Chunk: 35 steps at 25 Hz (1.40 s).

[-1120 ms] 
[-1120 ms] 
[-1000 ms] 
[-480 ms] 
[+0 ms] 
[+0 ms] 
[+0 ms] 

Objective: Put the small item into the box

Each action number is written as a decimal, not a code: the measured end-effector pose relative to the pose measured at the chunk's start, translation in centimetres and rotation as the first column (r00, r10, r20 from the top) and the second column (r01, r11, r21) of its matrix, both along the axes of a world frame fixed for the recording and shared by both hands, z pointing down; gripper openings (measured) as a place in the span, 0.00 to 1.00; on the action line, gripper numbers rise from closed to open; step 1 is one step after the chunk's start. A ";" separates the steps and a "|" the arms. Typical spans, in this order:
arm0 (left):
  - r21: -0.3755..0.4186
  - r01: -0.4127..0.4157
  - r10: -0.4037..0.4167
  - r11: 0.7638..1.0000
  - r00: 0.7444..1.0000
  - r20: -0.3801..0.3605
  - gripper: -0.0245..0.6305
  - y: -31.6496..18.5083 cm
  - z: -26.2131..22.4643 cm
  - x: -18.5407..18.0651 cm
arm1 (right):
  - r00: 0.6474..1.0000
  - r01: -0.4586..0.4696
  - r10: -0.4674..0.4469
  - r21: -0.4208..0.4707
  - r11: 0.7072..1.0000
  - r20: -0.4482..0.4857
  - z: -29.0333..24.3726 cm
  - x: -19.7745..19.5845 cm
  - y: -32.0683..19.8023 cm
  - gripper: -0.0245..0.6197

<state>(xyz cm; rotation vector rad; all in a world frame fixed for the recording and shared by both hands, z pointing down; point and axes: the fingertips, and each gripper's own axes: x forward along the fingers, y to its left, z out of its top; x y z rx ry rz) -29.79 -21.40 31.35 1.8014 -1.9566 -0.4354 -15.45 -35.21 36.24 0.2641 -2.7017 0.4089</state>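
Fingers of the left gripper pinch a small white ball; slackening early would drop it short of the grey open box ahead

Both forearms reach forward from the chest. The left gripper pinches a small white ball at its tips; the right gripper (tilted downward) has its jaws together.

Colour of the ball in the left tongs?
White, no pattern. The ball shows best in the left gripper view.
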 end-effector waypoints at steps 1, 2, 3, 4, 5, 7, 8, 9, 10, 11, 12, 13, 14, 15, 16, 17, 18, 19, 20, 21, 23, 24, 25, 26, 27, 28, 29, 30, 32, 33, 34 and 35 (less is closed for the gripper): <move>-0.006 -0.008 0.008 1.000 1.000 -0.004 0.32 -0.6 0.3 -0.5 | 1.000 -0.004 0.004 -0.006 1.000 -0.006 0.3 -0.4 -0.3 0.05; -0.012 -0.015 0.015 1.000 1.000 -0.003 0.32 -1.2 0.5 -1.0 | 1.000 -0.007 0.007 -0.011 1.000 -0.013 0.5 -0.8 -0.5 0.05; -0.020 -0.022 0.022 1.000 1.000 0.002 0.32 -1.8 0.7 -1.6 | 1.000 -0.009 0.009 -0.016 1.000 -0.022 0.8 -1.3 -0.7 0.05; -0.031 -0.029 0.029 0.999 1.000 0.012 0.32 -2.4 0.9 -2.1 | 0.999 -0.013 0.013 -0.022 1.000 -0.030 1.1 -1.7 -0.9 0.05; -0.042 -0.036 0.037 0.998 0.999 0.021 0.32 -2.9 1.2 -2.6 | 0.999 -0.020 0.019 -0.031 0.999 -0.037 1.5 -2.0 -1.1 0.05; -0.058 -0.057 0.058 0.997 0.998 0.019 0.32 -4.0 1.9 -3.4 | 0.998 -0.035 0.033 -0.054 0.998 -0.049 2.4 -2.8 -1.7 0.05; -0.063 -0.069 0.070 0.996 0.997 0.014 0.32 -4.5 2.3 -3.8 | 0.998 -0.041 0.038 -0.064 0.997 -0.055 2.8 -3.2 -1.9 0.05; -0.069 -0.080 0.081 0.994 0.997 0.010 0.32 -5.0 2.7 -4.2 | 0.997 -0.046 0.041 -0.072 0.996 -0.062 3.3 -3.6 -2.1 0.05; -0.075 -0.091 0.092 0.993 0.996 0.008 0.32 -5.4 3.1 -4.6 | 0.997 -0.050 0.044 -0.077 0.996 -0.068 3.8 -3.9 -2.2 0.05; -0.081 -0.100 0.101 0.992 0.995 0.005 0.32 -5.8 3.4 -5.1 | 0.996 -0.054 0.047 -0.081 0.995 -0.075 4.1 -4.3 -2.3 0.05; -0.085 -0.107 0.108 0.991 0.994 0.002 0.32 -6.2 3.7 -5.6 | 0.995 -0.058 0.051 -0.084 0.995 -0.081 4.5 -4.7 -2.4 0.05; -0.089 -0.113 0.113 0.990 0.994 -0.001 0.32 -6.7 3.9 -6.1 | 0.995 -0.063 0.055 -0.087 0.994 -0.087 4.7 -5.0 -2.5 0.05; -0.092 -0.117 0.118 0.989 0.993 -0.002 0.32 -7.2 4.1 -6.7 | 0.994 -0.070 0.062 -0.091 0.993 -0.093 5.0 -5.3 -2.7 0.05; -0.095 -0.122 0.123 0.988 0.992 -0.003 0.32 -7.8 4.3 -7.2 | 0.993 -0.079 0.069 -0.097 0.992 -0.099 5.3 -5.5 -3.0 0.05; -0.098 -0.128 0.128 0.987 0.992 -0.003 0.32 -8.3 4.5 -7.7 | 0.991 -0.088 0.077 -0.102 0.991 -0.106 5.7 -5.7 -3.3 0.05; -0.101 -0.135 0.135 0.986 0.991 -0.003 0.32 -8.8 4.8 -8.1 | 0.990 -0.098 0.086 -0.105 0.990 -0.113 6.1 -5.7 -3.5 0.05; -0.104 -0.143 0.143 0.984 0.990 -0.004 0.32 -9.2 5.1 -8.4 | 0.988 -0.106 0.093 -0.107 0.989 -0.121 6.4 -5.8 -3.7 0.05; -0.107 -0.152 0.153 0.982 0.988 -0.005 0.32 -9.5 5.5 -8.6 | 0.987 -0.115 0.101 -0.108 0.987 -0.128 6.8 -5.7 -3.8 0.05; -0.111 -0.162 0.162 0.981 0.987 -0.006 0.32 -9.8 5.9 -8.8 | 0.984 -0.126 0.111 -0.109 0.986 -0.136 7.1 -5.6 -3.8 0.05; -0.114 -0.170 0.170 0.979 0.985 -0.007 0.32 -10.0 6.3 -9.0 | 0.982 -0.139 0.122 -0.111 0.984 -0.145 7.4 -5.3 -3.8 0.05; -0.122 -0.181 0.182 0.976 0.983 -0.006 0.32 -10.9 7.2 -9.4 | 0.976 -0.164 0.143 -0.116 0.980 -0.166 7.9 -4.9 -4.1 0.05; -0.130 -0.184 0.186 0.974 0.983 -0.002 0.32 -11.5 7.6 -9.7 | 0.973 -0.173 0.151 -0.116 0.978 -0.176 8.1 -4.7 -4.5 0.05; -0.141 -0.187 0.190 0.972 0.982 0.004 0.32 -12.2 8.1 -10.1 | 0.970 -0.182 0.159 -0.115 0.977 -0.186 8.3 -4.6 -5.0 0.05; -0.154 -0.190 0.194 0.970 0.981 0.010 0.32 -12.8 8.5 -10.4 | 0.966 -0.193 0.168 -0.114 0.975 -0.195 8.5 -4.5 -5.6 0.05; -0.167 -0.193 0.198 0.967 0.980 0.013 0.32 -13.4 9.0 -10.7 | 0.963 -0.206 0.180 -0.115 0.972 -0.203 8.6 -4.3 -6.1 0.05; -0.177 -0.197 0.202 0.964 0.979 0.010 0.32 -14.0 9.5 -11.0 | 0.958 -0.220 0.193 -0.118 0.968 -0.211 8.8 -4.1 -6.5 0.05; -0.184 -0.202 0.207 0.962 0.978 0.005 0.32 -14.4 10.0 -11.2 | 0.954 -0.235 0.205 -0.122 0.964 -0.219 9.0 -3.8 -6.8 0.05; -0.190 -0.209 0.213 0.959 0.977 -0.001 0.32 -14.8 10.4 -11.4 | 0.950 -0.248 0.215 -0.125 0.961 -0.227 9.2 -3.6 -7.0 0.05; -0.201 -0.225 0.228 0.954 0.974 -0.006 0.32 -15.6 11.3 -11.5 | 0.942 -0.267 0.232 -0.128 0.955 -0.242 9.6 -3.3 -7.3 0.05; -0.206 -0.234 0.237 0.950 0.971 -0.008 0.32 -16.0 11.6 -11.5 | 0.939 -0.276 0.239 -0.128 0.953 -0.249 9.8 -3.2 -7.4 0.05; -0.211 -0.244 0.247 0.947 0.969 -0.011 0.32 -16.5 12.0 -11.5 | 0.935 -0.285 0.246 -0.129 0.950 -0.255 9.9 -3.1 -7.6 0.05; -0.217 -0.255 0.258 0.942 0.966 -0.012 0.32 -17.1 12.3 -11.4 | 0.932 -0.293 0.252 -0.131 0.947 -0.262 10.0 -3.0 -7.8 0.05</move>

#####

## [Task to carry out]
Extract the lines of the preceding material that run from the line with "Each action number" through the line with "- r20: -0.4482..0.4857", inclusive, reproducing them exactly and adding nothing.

## [Response area]
Each action number is written as a decimal, not a code: the measured end-effector pose relative to the pose measured at the chunk's start, translation in centimetres and rotation as the first column (r00, r10, r20 from the top) and the second column (r01, r11, r21) of its matrix, both along the axes of a world frame fixed for the recording and shared by both hands, z pointing down; gripper openings (measured) as a place in the span, 0.00 to 1.00; on the action line, gripper numbers rise from closed to open; step 1 is one step after the chunk's start. A ";" separates the steps and a "|" the arms. Typical spans, in this order:
arm0 (left):
  - r21: -0.3755..0.4186
  - r01: -0.4127..0.4157
  - r10: -0.4037..0.4167
  - r11: 0.7638..1.0000
  - r00: 0.7444..1.0000
  - r20: -0.3801..0.3605
  - gripper: -0.0245..0.6305
  - y: -31.6496..18.5083 cm
  - z: -26.2131..22.4643 cm
  - x: -18.5407..18.0651 cm
arm1 (right):
  - r00: 0.6474..1.0000
  - r01: -0.4586..0.4696
  - r10: -0.4674..0.4469
  - r21: -0.4208..0.4707
  - r11: 0.7072..1.0000
  - r20: -0.4482..0.4857

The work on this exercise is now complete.